More About the Author

Robert Harris is the author Fatherland, Enigma, Archangel, Pompeii, Imperium and The Ghost - all of which were worldwide bestsellers. His work has been translated into thirty-three languages. He was born in Nottingham in 1957 and is a graduate of Cambridge University. He worked as a reporter on the BBC's Newsnight and Panorama programmes, before becoming Political Editor of the Observer in 1987, and then a columnist on the Sunday Times and the Daily Telegraph. In 2003 he was named Columnist of the Year in the British Press Awards. He lives near Hungerford in Berkshire with his wife and their four children.

Product Description

Amazon Review

Before political journalist Robert Harris turned to fiction and resurrected Hitler for his best selling novel Fatherland, he also wrote a hugely entertaining account of the farce surrounding the publication of the hoax Hitler diaries. Archangel, with the obvious exception of substituting Hitler for that other 20th-century ogre Josef Stalin, can be seen as something of a combination of these previous projects. The novel opens in present-day Russia where a louche Oxford academic, Christopher "Fluke" Kelso, is attending a conference on the newly available Stalin archives. Kelso quickly becomes embroiled in a quest for some of Uncle Joe's still secret papers--and also a quest to make his own academic reputation--but soon uncovers more than he bargains for. The ghosts of the old authoritarian past exert a peculiar and all too powerful tug on Yeltsin's fragile capitalist democracy and as Kelso is drawn ever nearer to the secret that lies in the remote White Sea port of Archangel so the tragedies of the past become hideously more plausible in the present. Harris is historically sound, politically astute and his acute insight into the apparatus of state repression and minds of despots is unnerving. But most of all he tells a terrific yarn and Archangel sees him on top form. This is his best yet.--Nick Wroe --This text refers to an out of print or unavailable edition of this title.

Review

"The best thriller for years" (Sunday Telegraph)

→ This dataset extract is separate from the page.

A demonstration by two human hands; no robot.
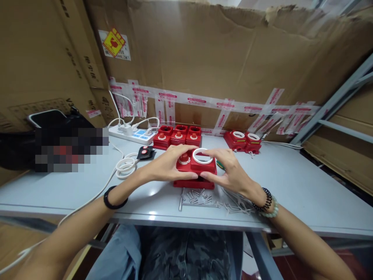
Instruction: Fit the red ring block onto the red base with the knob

"His best yet: a fast paced thriller, pulsing with suspense, that surpasses even the expertly handled tensions and twists of Fatherland" (Sunday Times)

"Robert Harris confirms his position as Britain's pre-eminent literary thriller writer with Archangel" (The Times)

"A really gripping narrative, full of suspense and unexpected turns, which will keep you hooked until the climax on its final page... I have never read a thriller based in Russia which has such an authentic feel" (Evening Standard)

"Archangel is Harris's strongest book yet, confirming him as the leading current exponent of the intelligent literary thriller" (The Times)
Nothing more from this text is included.